I didn’t expect to find myself emotional while waiting at Luton airport. I was simply standing at arrivals holding a sign.
The flight from Warsaw had landed half an hour ago; the bags were now in the hall. I held up the board with the names higher and stepped into the middle of the walkway so that the Ukrainian family wouldn’t miss me, and felt suddenly moved.
I soon realised why. Who was the person who’d held up such a sign eighty-four years ago, when my mother landed with her parents that 9 April 1938 at Croydon Airport, they too arriving in a country in which they had never imagined they’d be forced to seek refuge?
Of everything my mother has ever said to me it may be this which has stayed most firmly in my mind. When she left the family who hosted her in Boxmoor during the war, she asked the lady of the house, ‘How can we ever thank you?’ ‘Don’t thank us,’ she replied. ‘One day you’ll do for others what we tried to do for you.’ I’m sure that’s what led me, with my wife Nicky’s encouragement, to be standing here at Luton with this sign. Look, that must be them…
The other moment which shaped my week in fact occurred earlier, when I learnt of the death in Jerusalem of my teacher in Torah Rabbi Aryeh Strikovsky.

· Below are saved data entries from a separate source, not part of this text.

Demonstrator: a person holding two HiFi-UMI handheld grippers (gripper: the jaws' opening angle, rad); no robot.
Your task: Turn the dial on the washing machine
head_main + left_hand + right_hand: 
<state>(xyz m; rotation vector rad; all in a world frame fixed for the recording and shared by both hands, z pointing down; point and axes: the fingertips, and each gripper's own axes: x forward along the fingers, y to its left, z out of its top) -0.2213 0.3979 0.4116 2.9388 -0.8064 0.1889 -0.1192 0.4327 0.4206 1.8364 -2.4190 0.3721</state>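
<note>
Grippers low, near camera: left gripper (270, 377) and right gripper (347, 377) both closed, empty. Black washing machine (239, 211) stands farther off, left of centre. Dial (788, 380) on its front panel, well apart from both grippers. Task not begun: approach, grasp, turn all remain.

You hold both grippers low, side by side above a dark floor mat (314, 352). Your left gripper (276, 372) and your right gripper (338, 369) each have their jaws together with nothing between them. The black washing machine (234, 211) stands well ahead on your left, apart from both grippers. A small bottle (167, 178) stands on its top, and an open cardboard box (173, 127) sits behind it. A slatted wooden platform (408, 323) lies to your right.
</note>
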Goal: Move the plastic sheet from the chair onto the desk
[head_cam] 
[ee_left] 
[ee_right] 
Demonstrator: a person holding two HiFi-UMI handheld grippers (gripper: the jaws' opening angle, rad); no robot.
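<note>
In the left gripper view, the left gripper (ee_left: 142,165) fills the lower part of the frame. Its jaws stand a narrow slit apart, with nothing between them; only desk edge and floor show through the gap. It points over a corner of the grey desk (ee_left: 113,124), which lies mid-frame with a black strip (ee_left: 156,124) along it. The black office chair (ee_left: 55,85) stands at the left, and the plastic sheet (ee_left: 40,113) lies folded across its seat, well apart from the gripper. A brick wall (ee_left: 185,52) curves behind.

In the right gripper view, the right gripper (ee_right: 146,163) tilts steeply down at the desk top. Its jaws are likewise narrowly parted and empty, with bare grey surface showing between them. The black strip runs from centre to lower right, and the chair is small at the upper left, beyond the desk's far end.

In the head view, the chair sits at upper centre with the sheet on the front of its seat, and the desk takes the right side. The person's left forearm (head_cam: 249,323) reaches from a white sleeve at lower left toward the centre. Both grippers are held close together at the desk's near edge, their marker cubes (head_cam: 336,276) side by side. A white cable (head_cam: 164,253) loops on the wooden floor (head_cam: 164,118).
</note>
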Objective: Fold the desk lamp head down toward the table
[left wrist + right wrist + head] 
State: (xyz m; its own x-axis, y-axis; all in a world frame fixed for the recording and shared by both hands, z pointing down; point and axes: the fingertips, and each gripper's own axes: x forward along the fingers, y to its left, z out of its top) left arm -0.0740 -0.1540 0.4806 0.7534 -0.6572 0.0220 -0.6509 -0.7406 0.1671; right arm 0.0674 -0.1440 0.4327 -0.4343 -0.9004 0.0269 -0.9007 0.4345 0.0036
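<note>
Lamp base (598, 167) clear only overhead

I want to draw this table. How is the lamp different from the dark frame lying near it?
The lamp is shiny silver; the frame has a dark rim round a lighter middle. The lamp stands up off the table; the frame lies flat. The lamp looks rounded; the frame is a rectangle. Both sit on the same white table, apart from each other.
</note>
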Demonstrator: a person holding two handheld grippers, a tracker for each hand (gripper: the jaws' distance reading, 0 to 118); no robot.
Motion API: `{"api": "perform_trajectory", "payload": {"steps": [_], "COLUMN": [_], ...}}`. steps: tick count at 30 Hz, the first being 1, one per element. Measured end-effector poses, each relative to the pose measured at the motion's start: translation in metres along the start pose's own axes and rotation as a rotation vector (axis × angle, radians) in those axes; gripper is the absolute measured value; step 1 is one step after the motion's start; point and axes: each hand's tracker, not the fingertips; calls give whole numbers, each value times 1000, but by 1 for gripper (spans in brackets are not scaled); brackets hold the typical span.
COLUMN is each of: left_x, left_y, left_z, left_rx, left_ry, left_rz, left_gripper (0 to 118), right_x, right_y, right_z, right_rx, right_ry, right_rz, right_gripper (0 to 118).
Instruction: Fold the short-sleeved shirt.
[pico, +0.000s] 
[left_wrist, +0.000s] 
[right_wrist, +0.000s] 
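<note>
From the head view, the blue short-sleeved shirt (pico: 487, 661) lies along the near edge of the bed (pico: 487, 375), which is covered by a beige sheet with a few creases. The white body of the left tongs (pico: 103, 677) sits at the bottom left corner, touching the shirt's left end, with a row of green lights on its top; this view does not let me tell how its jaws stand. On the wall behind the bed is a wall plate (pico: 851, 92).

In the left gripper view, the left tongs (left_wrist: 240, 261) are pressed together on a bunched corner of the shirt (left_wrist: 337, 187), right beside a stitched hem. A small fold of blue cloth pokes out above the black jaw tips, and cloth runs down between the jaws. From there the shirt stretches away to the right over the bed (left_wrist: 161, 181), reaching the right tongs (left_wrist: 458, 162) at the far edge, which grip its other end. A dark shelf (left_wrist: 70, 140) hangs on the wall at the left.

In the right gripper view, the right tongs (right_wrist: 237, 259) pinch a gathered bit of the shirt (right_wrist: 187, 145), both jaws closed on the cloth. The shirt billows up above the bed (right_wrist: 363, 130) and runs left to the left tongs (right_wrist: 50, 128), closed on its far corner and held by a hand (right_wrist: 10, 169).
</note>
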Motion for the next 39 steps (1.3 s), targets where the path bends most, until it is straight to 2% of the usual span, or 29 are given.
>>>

For five years after I graduated as a rabbi from Leo Baeck College, I went to Israel regularly to learn Torah daily from him and his Hasidic friend Reb Dovid. Despite the good rabbinic education I’d received I felt (and still feel) wanting in Talmud and classic Jewish texts.
Rabbi Strikovsky taught me Bameh Madlikin,the chapter of Talmud which treats of the lights for Shabbat and Chanukkah, and which contains that beautiful passage about the awe of God: whatever one’s learnt, if one hasn’t got a spirit of reverence and wonder, it’s likely to turn to dust.
I never knew the story of Rabbi Strikovsky’s life. But whenever he taught me a Hasidic text, and he introduced me to the writings of Rebbe Nachman of Breslav and the teachings of Kalonymus Kalman Shapira, the Rebbe of the Warsaw Ghetto who was murdered at Trawniki in 1943, – whenever he expounded these teachings, he would weep, his words coming slowly through his tears from his heart.
He belonged in spirit to that pre-Holocaust culture of complete immersion in learning and piety. He lived in the spiritual universe of Jewish knowledge and devotion, in that other-worldly, timeless discourse with the sages of all lands and eras about the service of God.
Yet tradition did not prevent him from courageously doing what he knew was just and right. It was at his initiative that to’anot rabbiniyot were introduced into the rabbinical divorce courts, women lawyers and para-rabbis to put the cases of wives and mothers before this daunting all-male enclave. He did not stop there: despite the entrenched establishment position, he gave semichah and ordained at least two women as rabbis, subsequently supporting them in their careers.
One day, too, after requesting to meet Nicky and our young son Mossy to bless him, he gave me his smichah too. I have it here, near me, with the signature Aryeh son of Baruch Strikovsky. May the memory of his righteousness be for a blessing.
A verse from Proverbs connects these two moments in my week: ‘Listen, my son, to the instruction of your father, and do not forsake the teachings of your mother.’ (1:8) (One’s Torah teacher is also understood, metaphorically, as one’s father.)
I hear that verse sung beautifully in our synagogue by a small family choir at the bnei mitzvah of their children. Right now, the words leave me feeling chastened by the loving trust and deep responsibility they bestow.